Мирослава не любила горький запах табака, который стоял в редакции. Она предпочитала финские папиросы, они запахом чем-то напоминали ей костры, которые жгли по осени. Когда Мирослава курила, то обычно размышляла о чем-то, и не раз удивлялось тому, как хорошо во время этого процесса думалось. Помимо протеста, смысл которого она вложила в эту пагубную привычку, и лёгких мыслей, Мирославу также расслабляли эту медитативные действия, а в её положение это было чуть ли не жизненно необходимо.
Пока шла, она продолжала разглядывать наряды женщин, одетых в льняные юбки или платья, низ которых плотно облегал бёдра, а дальше свободно спускался чуть ниже колен, окаймлённый яркой цветной полосой по подолу и каким-нибудь рисунком. Более молодые девушки наряжались в шелковые однотонные юбки, что Мирославе пришлось особенно по вкусу. Верхние рубашки без рукавов на талии были подвязаны тканевыми длинными поясами с кисточками на концах, которые свисали почти что до земли.
А мужчины преимущественно носили светлые полосатые штаны и разноцветные рубашки с более тонкими и короткими поясами.
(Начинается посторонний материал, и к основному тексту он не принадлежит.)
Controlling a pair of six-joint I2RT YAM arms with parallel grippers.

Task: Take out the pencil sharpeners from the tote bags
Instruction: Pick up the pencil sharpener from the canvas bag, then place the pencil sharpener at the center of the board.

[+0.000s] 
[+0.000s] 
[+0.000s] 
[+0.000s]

Своими разноцветными рубашками они хоть и выделялись, но всё же меркли перед женщинами, которые сверкали стеклянными бусами, крупными серьгами с перьями и браслетами, камни которых переливались радугой на солнце. На головах и в руках девушки носили шляпки, искусно украшенные вручную — в них была здравомыслящая необходимость, так как солнце в летнюю пору пекло нещадно, а женщины много времени проводили в полях или огородах.
Мирослава нашла образы жителей очень гармонично сочетающимися с природой вокруг и строениями, поэтому искренне любовалась, пока не добралась до своей цели.
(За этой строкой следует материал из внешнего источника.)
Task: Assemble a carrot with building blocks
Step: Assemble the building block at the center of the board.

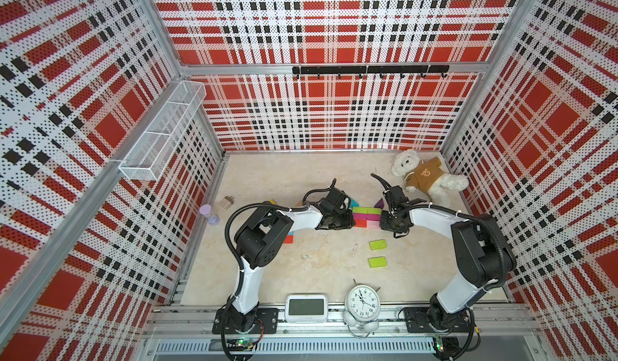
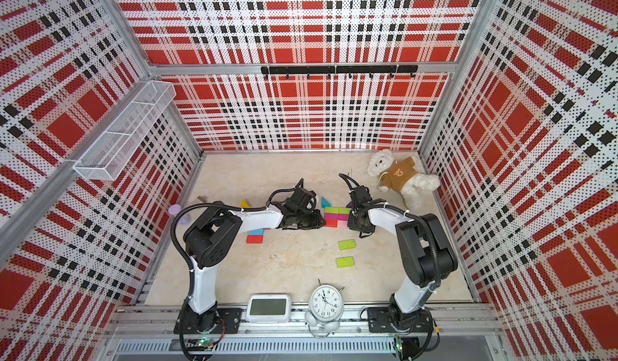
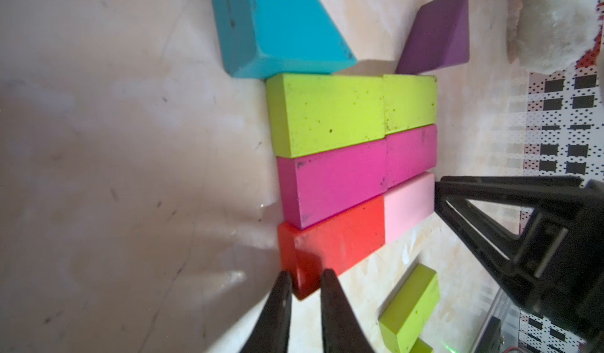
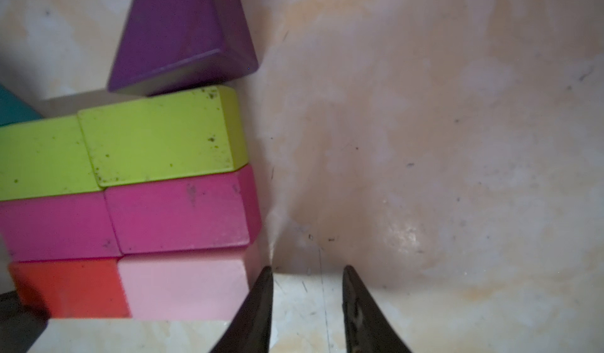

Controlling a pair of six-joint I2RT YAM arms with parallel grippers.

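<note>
The left gripper's (image 3: 305, 274) jaws are drawn almost together with only a slit between them. Their tips sit at the left end of the red-orange brick (image 3: 336, 237); I cannot tell whether they nip its corner or merely press against it. The right gripper's (image 4: 307, 269) jaws are spread over bare table (image 4: 457, 171) and pinch nothing. Its finger nearer the bricks sits just beside the right end of the pink brick (image 4: 183, 286).

Those two bricks lie end to end, touching, as the near row of a flat slab at mid-table. Two magenta bricks (image 3: 330, 184) make the middle row and two lime bricks (image 3: 327, 112) the far row, all packed side against side. At the slab's far edge a teal wedge (image 3: 277, 24) touches the left lime brick and a purple wedge (image 3: 438, 34) meets the right one, with a gap between the wedges.

Further out, two loose lime bricks (image 1: 378, 244) lie near-right, well apart from the slab. A blue brick (image 2: 255, 232) and a second red-orange brick (image 2: 254, 239) lie to the left by the left arm, and a yellow wedge (image 2: 244, 204) lies far-left.

I judge the task to be about midway. A body with wedges is laid and the grippers seem to be squaring it from both ends. The slab shows no taper yet, and several pieces remain unplaced.
</note>
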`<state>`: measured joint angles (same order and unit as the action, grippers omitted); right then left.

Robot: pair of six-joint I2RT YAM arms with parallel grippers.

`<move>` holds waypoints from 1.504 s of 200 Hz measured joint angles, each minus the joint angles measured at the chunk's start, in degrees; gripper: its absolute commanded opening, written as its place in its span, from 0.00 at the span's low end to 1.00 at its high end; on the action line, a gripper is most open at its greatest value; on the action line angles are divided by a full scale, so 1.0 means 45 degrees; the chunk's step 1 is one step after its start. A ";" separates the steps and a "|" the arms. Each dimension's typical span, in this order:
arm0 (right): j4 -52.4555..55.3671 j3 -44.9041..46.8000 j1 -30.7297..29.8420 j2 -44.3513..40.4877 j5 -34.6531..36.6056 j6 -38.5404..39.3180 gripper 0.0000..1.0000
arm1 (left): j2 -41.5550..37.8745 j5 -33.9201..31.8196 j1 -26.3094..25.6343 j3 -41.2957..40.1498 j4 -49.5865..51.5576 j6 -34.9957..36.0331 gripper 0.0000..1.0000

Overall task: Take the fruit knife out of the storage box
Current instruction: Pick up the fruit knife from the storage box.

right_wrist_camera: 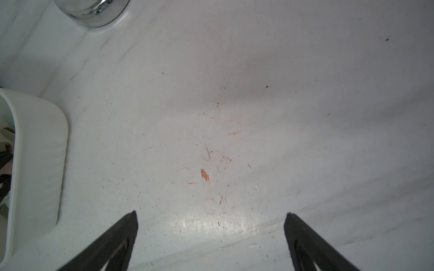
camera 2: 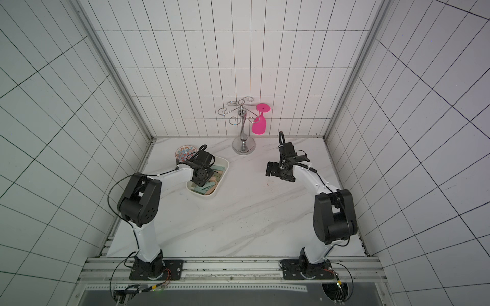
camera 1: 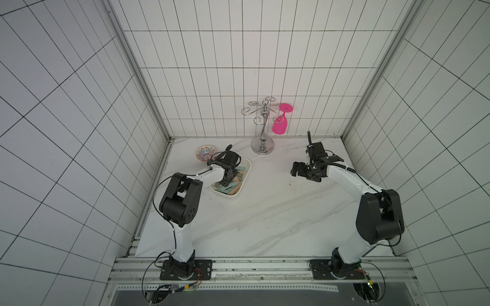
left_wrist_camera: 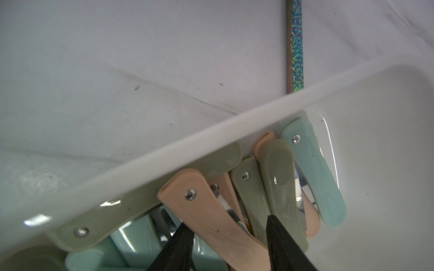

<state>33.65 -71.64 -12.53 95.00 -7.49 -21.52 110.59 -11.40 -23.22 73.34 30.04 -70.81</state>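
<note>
left claw: my left gripper (left_wrist_camera: 229, 231) is sitting down inside the storage box (left_wrist_camera: 211, 133), nose right in the pile. Its two black fingers (left_wrist_camera: 279, 234) are standing partway apart with knife handles between them.
grip: honestly, I'm not managing to tell whether it's pinching anything or just straddling. One finger is lying along the edge of the peach fruit knife (left_wrist_camera: 204, 211), and the other is overlapping an olive-green knife (left_wrist_camera: 279, 178) right next to it.
fruit knife: the peach one is lying folded in the box on top of other folded knives, rivet end nearest the rim.
rest of the pile: a mint knife (left_wrist_camera: 314, 173) and more peach, olive and mint handles are lying crisscrossed around it.
box: in both top views it's sitting on the marble table (camera 1: 265, 212) on the left arm's side, just beside the patterned bowl (camera 1: 205, 153).
right claw: my right gripper (right_wrist_camera: 211, 215) is hanging spread wide over bare tabletop, carrying nothing, well apart from the box. Some orange scuff marks (right_wrist_camera: 204, 174) are showing below it.
back of table: a chrome glass stand (camera 1: 262, 144) is standing near the back wall, with a pink glass (camera 1: 280, 124) hanging upside down off it.
odd bit: a shimmery patterned bar (left_wrist_camera: 295, 47) is lying just past the box rim, and I'm not making out what it is.
</note>
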 measured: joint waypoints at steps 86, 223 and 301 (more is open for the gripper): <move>0.0000 0.0000 0.0000 0.0005 -0.0141 -0.0005 0.99 | 0.0117 -0.0199 -0.0092 0.0024 0.0063 0.0437 0.20; 0.0117 -0.0491 -0.0335 0.0209 -0.0554 -0.0015 0.99 | -0.2093 -0.0340 -0.0442 0.0204 0.0262 0.3886 0.00; 0.0913 -0.0884 -0.0330 -0.0491 -0.0044 -0.0403 0.99 | -0.2482 0.2565 -0.2186 0.1001 -0.1530 0.7572 0.00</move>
<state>37.76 -75.61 -14.02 92.79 -7.68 -23.33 99.42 0.14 -33.06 77.84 23.16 -36.73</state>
Церковь ей понравилась. Она была тоже украшена, но не так ярко. Особенно выделялись ажурные росписи над арочным проходом внутрь. Она не была огорожена никакими заборами или стенами, поэтому все вокруг видели, кто становился посетителям храма Божьего. Народу возле церкви особенно не наблюдалось. Зато виднелся небольшой уютный садик с выложенной плиткой и дом, где жил священник. Чуть дальше стояло двухэтажное свежевыбеленное здание с клумбами под окнами, в котором угадывалась школа.
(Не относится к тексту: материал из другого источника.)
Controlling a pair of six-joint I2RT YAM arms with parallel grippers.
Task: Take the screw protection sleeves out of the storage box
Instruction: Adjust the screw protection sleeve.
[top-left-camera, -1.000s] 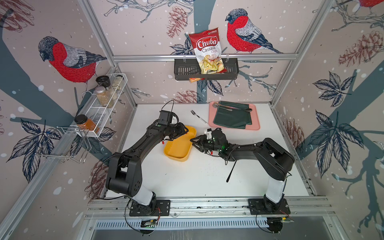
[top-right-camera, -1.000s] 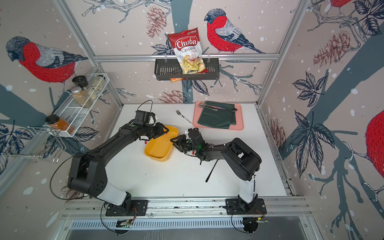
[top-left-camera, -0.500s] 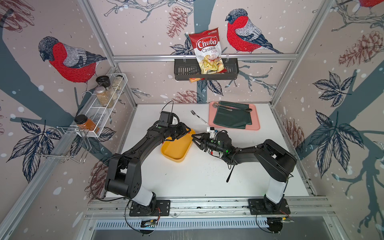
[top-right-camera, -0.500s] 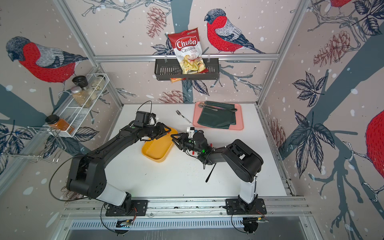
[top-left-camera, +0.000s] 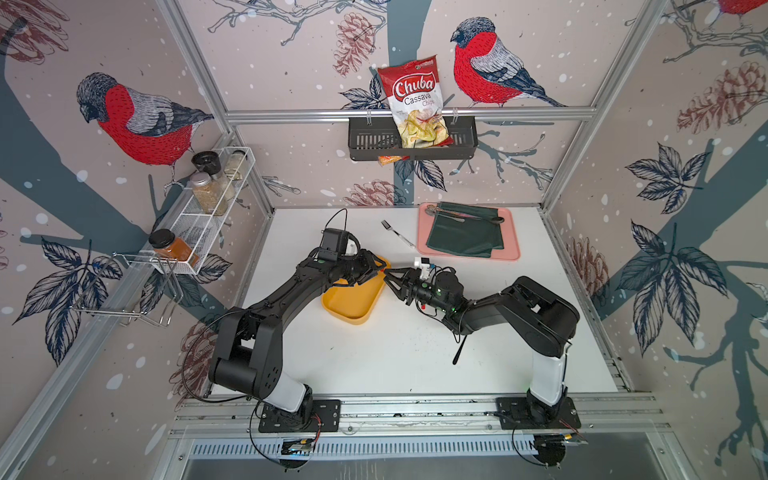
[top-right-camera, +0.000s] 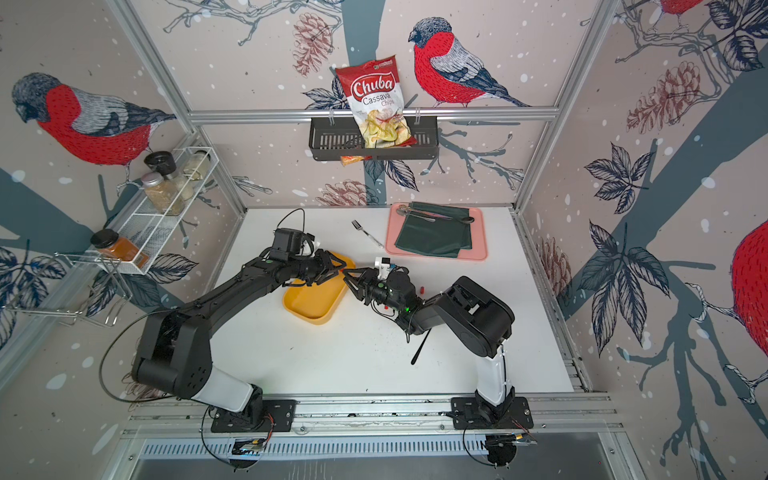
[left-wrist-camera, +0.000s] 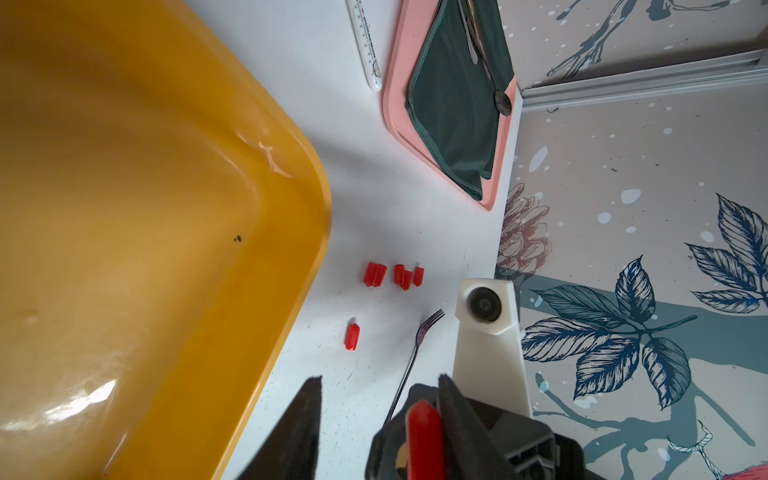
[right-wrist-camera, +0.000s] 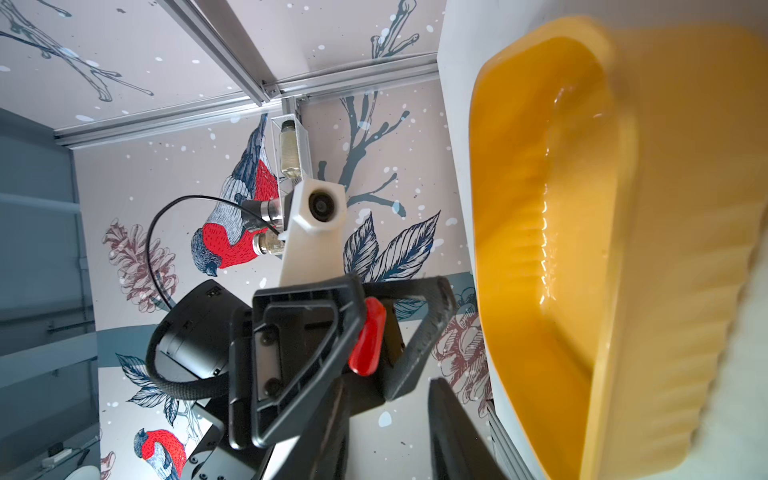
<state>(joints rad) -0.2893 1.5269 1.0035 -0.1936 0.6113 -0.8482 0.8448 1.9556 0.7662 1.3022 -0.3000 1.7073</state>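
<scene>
Left wrist view: my yellow storage box lay on the white table. The part of its floor that I could see was bare.
Sleeves on the table: six little red screw protection sleeves were out of the box. Five lay close together just beside its rim. A lone sleeve lay a bit apart from them.
Seventh sleeve: one more red sleeve was up off the table at my left pincer.
Left pincer: its jaws stood apart. The sleeve leaned on one finger, with a gap to the other finger. To me it looked stuck there, not squeezed.
Right pincer: its jaws stood apart too, with nothing between them. It pointed at my left pincer, tip to tip, near the far end of the box.
Done: I think most of the job was done, since I saw no sleeve in the box.
Left to do: the sleeve at my left pincer had to get down onto the table. My arm hid one corner of the box in both top views, so I could not tell if a sleeve was there.
</scene>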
Перед входом в церковь Мирослава перекрестилась и стала медленно подниматься по немногочисленным ступенькам, давая себе возможность передумать. В её приходе был скрыт и умысел, и нужда. Но Мирослава желала бы, чтобы ею руководствовал только умысел, который заключался в том, чтобы продемонстрировать местным свою религиозность. Но, на самом деле, её также потянуло сюда чувство, которое она игнорировала все десять лет, будучи слишком гордой и задетой.
Она долгие годы упрямо не желала потакать своей привязанности. Ведь с тех пор, как в юности ей стало известно о своем «недуге», она считала, что высшие силы отказались от неё. Так говорили воспитательницы, когда она якобы из простого любопытства интересовалась о различиях между людьми и теми, кто отличался от них. Даже не за стремление, а просто за вопрос она отхватила пощёчину и грозные утверждения о том, что человек — идеальное творение Господа, и он не должен желать большего. Во время долгой и нудной лекции, которая последовала после, они также ненароком ответили на вопрос, который тревожил Мирославу. Они утверждали, что те люди, кто отличался — проклятые люди — это те, от кого отказался Бог. Она тогда рискнула уточнить: а что если этот человек — ребёнок? И ей даже ответили, не назначив наказания, что тогда его душа уже прибыла в мир испорченной и от таких детей нужно избавляться на благо всем живущим.